● INSTRUCTIONS TO FOLLOW
Word for word, retype every line of the data.

DATA EXTRACT below:

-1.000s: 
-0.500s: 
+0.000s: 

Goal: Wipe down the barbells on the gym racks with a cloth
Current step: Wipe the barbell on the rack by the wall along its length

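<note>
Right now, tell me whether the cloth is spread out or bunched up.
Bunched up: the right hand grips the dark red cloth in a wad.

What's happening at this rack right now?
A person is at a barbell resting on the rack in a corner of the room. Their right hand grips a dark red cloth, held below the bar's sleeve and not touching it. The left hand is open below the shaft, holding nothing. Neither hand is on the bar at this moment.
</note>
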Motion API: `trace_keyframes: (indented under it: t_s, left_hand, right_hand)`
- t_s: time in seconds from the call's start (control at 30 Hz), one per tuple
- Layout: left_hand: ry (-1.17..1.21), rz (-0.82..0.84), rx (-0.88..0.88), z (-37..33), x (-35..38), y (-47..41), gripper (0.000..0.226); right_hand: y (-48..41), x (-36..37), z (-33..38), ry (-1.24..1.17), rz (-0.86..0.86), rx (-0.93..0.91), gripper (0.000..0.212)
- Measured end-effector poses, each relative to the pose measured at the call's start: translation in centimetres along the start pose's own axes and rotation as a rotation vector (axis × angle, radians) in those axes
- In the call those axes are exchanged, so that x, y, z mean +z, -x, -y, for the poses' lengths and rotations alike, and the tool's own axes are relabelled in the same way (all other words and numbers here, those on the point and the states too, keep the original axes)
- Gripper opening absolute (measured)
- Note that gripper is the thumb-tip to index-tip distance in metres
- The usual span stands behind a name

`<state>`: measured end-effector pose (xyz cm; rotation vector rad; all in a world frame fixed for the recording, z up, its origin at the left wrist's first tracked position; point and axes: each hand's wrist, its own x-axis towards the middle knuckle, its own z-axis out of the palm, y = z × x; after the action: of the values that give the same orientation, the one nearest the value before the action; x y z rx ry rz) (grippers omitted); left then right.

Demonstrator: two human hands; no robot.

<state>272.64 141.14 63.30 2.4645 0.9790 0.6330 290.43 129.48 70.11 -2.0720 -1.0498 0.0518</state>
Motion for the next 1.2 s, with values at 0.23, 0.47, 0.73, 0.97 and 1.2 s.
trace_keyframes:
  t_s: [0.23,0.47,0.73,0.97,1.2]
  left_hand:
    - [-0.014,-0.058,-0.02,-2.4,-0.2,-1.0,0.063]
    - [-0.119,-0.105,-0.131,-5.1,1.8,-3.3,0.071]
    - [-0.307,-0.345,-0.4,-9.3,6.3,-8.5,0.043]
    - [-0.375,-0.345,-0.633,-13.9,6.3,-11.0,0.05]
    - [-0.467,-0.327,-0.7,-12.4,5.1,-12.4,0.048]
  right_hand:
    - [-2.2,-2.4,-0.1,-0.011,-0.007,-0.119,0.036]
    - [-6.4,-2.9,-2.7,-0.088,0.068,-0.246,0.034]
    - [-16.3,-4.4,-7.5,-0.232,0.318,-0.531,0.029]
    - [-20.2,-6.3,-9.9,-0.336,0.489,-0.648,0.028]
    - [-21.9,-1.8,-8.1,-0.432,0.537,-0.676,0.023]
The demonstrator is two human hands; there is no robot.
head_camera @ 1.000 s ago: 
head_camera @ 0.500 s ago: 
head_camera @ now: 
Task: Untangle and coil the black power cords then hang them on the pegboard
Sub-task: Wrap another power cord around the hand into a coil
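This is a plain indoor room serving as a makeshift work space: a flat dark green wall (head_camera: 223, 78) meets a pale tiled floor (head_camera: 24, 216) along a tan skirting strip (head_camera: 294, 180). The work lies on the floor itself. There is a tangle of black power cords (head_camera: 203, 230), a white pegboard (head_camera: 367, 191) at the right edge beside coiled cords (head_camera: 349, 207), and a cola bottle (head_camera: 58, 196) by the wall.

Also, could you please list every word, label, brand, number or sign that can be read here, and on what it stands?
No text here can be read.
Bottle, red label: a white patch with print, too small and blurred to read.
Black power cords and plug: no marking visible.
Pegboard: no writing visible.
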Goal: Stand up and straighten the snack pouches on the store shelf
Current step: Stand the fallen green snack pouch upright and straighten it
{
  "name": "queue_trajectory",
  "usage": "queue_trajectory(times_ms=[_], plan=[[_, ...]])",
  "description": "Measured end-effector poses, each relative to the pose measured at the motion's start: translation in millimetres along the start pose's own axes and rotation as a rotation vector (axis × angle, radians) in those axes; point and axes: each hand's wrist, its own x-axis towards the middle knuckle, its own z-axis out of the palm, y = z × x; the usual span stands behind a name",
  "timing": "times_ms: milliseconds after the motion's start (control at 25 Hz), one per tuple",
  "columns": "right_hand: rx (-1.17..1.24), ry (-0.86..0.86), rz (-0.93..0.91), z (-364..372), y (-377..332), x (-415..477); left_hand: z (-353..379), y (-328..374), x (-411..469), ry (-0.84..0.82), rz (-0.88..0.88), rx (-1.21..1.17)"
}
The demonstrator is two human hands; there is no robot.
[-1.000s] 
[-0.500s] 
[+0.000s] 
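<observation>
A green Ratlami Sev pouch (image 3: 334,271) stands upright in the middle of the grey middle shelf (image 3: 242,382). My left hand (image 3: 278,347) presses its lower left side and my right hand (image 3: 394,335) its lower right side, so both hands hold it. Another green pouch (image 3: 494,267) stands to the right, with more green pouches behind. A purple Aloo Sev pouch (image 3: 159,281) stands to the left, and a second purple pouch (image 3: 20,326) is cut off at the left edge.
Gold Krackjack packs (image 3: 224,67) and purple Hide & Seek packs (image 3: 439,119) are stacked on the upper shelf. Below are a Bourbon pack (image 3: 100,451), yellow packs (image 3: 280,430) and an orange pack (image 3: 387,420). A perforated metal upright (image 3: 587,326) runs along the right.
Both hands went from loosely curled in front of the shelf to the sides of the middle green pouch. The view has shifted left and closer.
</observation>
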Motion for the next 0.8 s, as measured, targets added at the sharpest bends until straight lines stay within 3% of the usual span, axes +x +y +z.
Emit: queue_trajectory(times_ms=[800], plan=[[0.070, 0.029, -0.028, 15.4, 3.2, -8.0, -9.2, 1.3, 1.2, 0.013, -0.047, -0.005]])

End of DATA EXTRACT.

● REPLY TO THE EXERCISE
-1.000s: 
-0.500s: 
+0.000s: 

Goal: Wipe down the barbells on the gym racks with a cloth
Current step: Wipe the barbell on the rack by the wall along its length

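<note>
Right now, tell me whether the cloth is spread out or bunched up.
Bunched up: the right hand grips the dark red cloth in a wad.

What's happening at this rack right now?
A person is at a barbell resting on the rack in a corner of the room. Their right hand grips a dark red cloth, held below the bar's sleeve and not touching it. The left hand is open below the shaft, holding nothing. Neither hand is on the bar at this moment.
</note>
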Motion API: `trace_keyframes: (indented under it: t_s, left_hand, right_hand)`
- t_s: time in seconds from the call's start (control at 30 Hz), one per tuple
- Layout: left_hand: ry (-1.17..1.21), rz (-0.82..0.84), rx (-0.88..0.88), z (-37..33), x (-35..38), y (-47..41), gripper (0.000..0.226); right_hand: y (-48..41), x (-36..37), z (-33..38), ry (-1.24..1.17), rz (-0.86..0.86), rx (-0.93..0.91), gripper (0.000..0.212)
- Measured end-effector poses, each relative to the pose measured at the call's start: translation in centimetres along the start pose's own axes and rotation as a rotation vector (axis × angle, radians) in those axes
- In the call those axes are exchanged, so that x, y, z mean +z, -x, -y, for the poses' lengths and rotations alike, and the tool's own axes are relabelled in the same way (all other words and numbers here, those on the point and the states too, keep the original axes)
- Gripper opening absolute (measured)
- Note that gripper is the thumb-tip to index-tip distance in metres
- The usual span stands behind a name

`<state>`: measured end-effector pose (xyz cm; rotation vector rad; all in a world frame fixed for the recording, z up, its origin at the left wrist's first tracked position; point and axes: each hand's wrist, its own x-axis towards the middle knuckle, its own z-axis out of the palm, y = z × x; after the action: of the values that give the same orientation, the one nearest the value before the action; x y z rx ry rz) (grippers omitted); left then right.

Demonstrator: two human hands; no robot.

<state>272.64 141.14 63.30 2.4645 0.9790 0.6330 290.43 129.48 70.11 -2.0720 -1.0498 0.0518</state>
Motion for the next 1.2 s, with values at 0.23, 0.47, 0.73, 0.97 and 1.2 s.
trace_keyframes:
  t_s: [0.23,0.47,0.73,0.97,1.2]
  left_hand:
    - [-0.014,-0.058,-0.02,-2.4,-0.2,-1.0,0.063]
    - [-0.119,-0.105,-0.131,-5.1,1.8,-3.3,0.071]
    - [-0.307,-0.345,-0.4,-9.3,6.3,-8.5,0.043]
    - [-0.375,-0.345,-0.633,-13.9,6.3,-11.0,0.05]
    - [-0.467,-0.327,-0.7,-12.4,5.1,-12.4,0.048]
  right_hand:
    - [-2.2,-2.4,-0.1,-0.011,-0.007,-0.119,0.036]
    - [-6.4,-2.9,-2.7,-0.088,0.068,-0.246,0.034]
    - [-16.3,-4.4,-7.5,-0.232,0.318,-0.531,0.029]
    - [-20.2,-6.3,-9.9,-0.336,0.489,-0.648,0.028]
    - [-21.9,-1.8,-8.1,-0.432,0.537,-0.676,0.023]
The demonstrator is two human hands; there is no robot.
head_camera @ 1.000 s ago: 
head_camera @ 0.500 s ago: 
head_camera @ now: 
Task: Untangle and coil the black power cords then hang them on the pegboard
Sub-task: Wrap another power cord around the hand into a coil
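This is a plain indoor room serving as a makeshift work space: a flat dark green wall (head_camera: 223, 78) meets a pale tiled floor (head_camera: 24, 216) along a tan skirting strip (head_camera: 294, 180). The work lies on the floor itself. There is a tangle of black power cords (head_camera: 203, 230), a white pegboard (head_camera: 367, 191) at the right edge beside coiled cords (head_camera: 349, 207), and a cola bottle (head_camera: 58, 196) by the wall.

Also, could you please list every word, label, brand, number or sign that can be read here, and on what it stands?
No text here can be read.
Bottle, red label: a white patch with print, too small and blurred to read.
Black power cords and plug: no marking visible.
Pegboard: no writing visible.
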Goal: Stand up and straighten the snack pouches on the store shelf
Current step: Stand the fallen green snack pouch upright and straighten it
{
  "name": "queue_trajectory",
  "usage": "queue_trajectory(times_ms=[_], plan=[[_, ...]])",
  "description": "Measured end-effector poses, each relative to the pose measured at the motion's start: translation in millimetres along the start pose's own axes and rotation as a rotation vector (axis × angle, radians) in those axes; point and axes: each hand's wrist, its own x-axis towards the middle knuckle, its own z-axis out of the palm, y = z × x; the usual span stands behind a name",
  "timing": "times_ms: milliseconds after the motion's start (control at 25 Hz), one per tuple",
  "columns": "right_hand: rx (-1.17..1.24), ry (-0.86..0.86), rz (-0.93..0.91), z (-364..372), y (-377..332), x (-415..477); left_hand: z (-353..379), y (-328..374), x (-411..469), ry (-0.84..0.82), rz (-0.88..0.88), rx (-1.21..1.17)"
}
The demonstrator is two human hands; there is no robot.
[-1.000s] 
[-0.500s] 
[+0.000s] 
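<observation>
A green Ratlami Sev pouch (image 3: 334,271) stands upright in the middle of the grey middle shelf (image 3: 242,382). My left hand (image 3: 278,347) presses its lower left side and my right hand (image 3: 394,335) its lower right side, so both hands hold it. Another green pouch (image 3: 494,267) stands to the right, with more green pouches behind. A purple Aloo Sev pouch (image 3: 159,281) stands to the left, and a second purple pouch (image 3: 20,326) is cut off at the left edge.
Gold Krackjack packs (image 3: 224,67) and purple Hide & Seek packs (image 3: 439,119) are stacked on the upper shelf. Below are a Bourbon pack (image 3: 100,451), yellow packs (image 3: 280,430) and an orange pack (image 3: 387,420). A perforated metal upright (image 3: 587,326) runs along the right.
Both hands went from loosely curled in front of the shelf to the sides of the middle green pouch. The view has shifted left and closer.
</observation>
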Motion for the next 0.8 s, as measured, targets added at the sharpest bends until straight lines stay within 3% of the usual span, axes +x +y +z.
Emit: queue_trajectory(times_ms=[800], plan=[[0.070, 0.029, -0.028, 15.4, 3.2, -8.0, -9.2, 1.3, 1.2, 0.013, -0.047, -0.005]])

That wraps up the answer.